Cattle that become infected often experience a sense of confusion, in the sense that they forget how to walk or eat. These cows are often seen walking in circles for long periods of time. More symptoms often witnessed by cattle farmers are a sagging head, staggering foot steps, wide eyes, lack of or loss of appetite, poor skin quality and irritability. After Mad Cow Disease had been discovered in Canada and in the Untied States in 2004, the Food and Drug Administration and Canadian Food Inspection Agency issued nation wide feed bans. These bans included cattle tissue capable of transmitting Mad Cow Disease to all animal products, such as the brain, spinal cord, lungs, eyes, and other nervous system organ. The animal products included in the ban were animal feeds, pet foods, and fertilizers used to strengthen pet medication and dietary supplements (Centers 2). However, with all the new bans on feed hasn’t stopped the progression of the disease in humans. For many people, they were already infected for years before the ban was even a thought.

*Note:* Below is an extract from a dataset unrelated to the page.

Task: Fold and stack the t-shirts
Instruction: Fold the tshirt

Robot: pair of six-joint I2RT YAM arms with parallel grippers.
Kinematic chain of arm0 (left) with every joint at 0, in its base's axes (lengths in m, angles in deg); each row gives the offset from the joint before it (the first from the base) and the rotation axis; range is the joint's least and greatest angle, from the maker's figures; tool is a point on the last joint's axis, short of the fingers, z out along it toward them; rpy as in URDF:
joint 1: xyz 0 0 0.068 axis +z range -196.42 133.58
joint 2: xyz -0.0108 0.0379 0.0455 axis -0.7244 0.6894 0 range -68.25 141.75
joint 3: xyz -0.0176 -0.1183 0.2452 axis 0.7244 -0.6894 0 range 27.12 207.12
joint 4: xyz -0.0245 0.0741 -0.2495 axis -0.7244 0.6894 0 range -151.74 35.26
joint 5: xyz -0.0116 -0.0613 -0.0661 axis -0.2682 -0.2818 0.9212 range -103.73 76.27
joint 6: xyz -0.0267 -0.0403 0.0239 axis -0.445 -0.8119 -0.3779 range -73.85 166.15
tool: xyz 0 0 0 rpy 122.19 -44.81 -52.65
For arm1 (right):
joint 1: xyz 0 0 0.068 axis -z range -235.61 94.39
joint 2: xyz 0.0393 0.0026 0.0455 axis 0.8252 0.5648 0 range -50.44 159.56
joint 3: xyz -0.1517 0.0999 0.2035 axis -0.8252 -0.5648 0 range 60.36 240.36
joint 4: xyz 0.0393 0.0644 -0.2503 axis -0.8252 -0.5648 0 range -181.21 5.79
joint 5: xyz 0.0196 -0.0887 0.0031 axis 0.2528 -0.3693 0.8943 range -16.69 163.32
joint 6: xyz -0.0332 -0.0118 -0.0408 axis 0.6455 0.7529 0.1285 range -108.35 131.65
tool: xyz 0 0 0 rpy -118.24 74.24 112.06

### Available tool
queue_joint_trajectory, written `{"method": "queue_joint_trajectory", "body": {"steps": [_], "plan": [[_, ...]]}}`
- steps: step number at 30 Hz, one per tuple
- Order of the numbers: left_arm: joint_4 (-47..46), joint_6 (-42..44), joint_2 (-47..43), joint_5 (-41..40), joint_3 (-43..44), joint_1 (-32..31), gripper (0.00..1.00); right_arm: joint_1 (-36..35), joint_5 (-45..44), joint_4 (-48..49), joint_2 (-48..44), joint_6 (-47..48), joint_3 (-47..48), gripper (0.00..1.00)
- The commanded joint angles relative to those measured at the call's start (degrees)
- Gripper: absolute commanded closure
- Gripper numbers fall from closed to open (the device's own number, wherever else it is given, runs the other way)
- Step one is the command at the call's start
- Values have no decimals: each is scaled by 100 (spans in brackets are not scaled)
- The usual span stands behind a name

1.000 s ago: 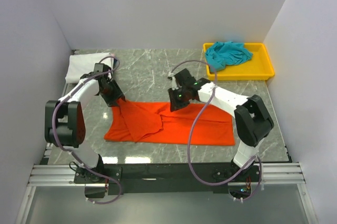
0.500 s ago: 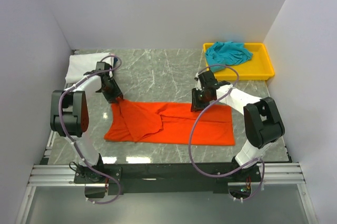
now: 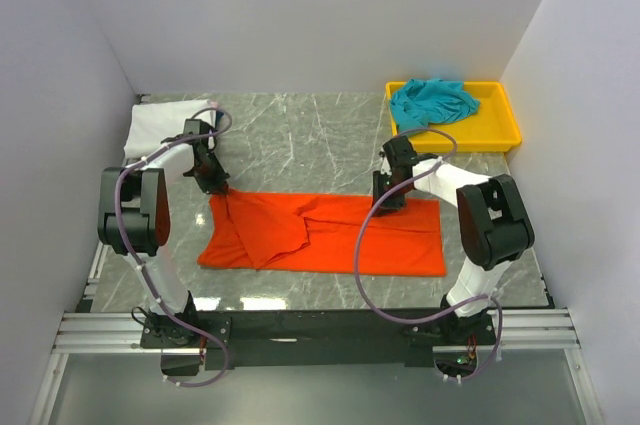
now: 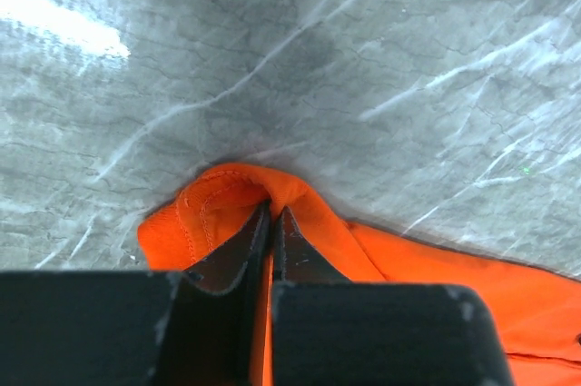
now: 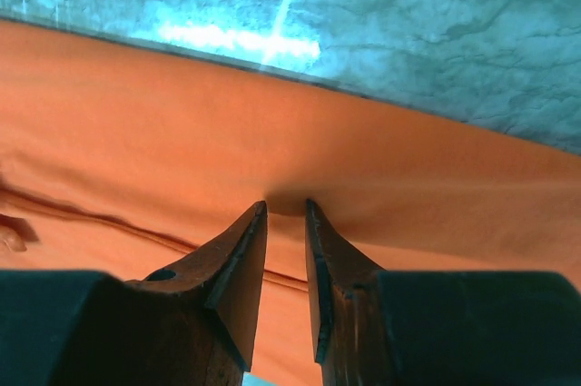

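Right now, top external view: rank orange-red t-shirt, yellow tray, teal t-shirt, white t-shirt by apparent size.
1. Spread orange-red cloth t-shirt.
2. Rectangular yellow plastic tray.
3. Crumpled teal cloth t-shirt and folded white cloth t-shirt: look about alike, not ranked.

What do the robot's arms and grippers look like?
The left arm and right arm have white links with bulky black joint housings and a looping mauve cable each. The left gripper and right gripper are black with dark tapered wedge fingers.

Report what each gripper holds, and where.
Left gripper: orange shirt, pinched at its far left corner. Right gripper: nothing clamped; jaws apart, tips on the shirt near its far edge.
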Motion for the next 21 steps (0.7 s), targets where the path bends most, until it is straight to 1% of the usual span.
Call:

From early 1996, there have been an increasing number of patients experiencing some of the same symptoms of the cattle diagnosed with Bovine Spongiform Encephalopathy. Doctors called this human disease variant Creutzfeldt – Jakobs Disease, seeing as a Creutzfeldt – Jakobs Disease already exists but had nothing to do with cattle or prions (Centers 1). Doctors recorded that both disease, Mad Cow Disease and Creutzfeldt – Jakobs Disease, are caused by a rare protein malfunction resulting in a central nervous system attacking prion. Both victims, cattle and humans, which are infected by the disease, see long incubation periods, often 18 months to 3 and a half years, before the fatal brain disease becomes visible (CJD 1). The occurrence of the disease in humans is rare but it can be detected in anyone, anywhere.
The Centers for Disease Control and Prevention state that from 1995 to 2006 only 195 cases of variant Creutzfeldt – Jakobs disease had been diagnosed world wide. An overwhelming number of them, 162 cases, were discovered in the United Kingdom. 20 cases were discovered in France. 4 cases were discovered in Ireland and 2 cases were discovered in the United States. Canada, Italy, Japan, the Netherlands, Portugal, Saudi Arabia and Spain all experienced 1 case (Centers 1). Each of these countries with 1 case found that the infected patients lived in or traveled to the United Kingdom during the 1993 outbreak. Out of all of these patients only 3 of them did not get the disease from cattle. They received the disease through a blood transfusion (Boen 2). The evidence of a botched blood transfusion urged the United States to set stricter guidelines in 1999, outlining a geography-based donor referral list to reduce the risk of transmitting to disease across the United States (Centers 2).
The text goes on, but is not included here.